Яд?.. Мне который раз за последний час кажется, что я готова убить этого человека. Придушить. И на сей раз мешает лишь то, что мои руки во власти Эдварда. И без них он, хрипло, отчаянно шепчет, не справится.
Я знаю, каковы его боли. Все эти красочные описания, вроде «ножом в висок и до самого глаза», «из меня выбивают яркие звезды», «расчленение без попытки помешать» чудесно въелись в мое сознание. И чем больнее ему, тем больнее мне. Я вижу все это, а ничего не могу поделать. Я бессильна.
Впрочем, стоит признать то, что раз шаман сумел… вызвать боль, может, он узнает, и как унять ее?

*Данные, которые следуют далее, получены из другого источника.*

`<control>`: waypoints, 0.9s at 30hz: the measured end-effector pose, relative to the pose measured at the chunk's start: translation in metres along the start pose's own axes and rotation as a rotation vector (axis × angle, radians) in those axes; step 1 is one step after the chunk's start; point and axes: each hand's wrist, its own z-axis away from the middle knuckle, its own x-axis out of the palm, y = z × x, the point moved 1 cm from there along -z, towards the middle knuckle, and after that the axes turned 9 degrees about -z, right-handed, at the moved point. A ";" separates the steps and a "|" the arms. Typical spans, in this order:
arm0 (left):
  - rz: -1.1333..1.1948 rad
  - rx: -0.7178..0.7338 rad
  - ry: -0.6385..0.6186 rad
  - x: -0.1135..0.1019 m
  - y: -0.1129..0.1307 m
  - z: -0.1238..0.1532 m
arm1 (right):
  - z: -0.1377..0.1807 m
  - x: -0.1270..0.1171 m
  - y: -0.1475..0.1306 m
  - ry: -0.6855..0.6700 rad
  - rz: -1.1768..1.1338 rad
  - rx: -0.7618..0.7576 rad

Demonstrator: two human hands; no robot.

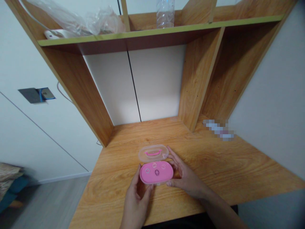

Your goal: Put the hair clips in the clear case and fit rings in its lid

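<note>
A pink oval box (164, 174) is gripped at both ends in front of me, just above or on the wooden desk; I cannot tell which. Several small thin rings lie in it, among them a dark ring (157, 172) and a pale ring (147, 170). My left hand (138, 197) curls round the box's left end, thumb at the near side. On the right end is my right hand (182, 178), its thumb at the near corner and its fingers behind, close to the lid. Directly behind the box sits a clear oval lid (143, 155) with a pink handle (153, 154).
The wooden desk (114, 178) has a shelf (147, 34) above it, bearing a crumpled plastic bag (105, 22) and a clear bottle (165, 14). An upright divider (200, 79) stands at the back right, near a blurred pale object (220, 129).
</note>
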 end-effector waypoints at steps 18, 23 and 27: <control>-0.054 0.070 0.003 -0.001 0.011 0.003 | 0.002 0.017 -0.014 0.037 0.292 -0.042; -0.028 0.062 -0.026 -0.003 0.015 0.002 | 0.004 0.022 -0.012 0.074 0.370 -0.021; -0.055 0.118 -0.027 -0.002 0.016 0.000 | 0.003 0.022 -0.011 0.091 0.368 0.030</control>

— Белла… — низким, не своим голосом стонет Эдвард. Морщины, глубокие и мало с чем сравнимые, охватывают его лицо. Белое, в слое желтого масла, оно выглядит из рук вон плохо.
— Я здесь, — уверяю, отваживая себя от ненавистного желания плакать, — ты прекрасно держишься, осталось чуть-чуть потерпеть.
Эдвард закрывает глаза. Так плотно, как может. Его трясет сильнее.
— Он мерзнет…
— Это нормально, — словно бы заученной фразой продолжает говорить шаман, — ему на пользу. Грязь выходит.
Боль — это грязь. Мне уже расшифровали.
С нечеловеческим трудом промолчав в ответ, я возвращаюсь к Эдварду. Я глажу его плечо, целую сжавшие мои, побелевшие пальцы. В них ни кровинки. В нем всем будто бы ни кровинки.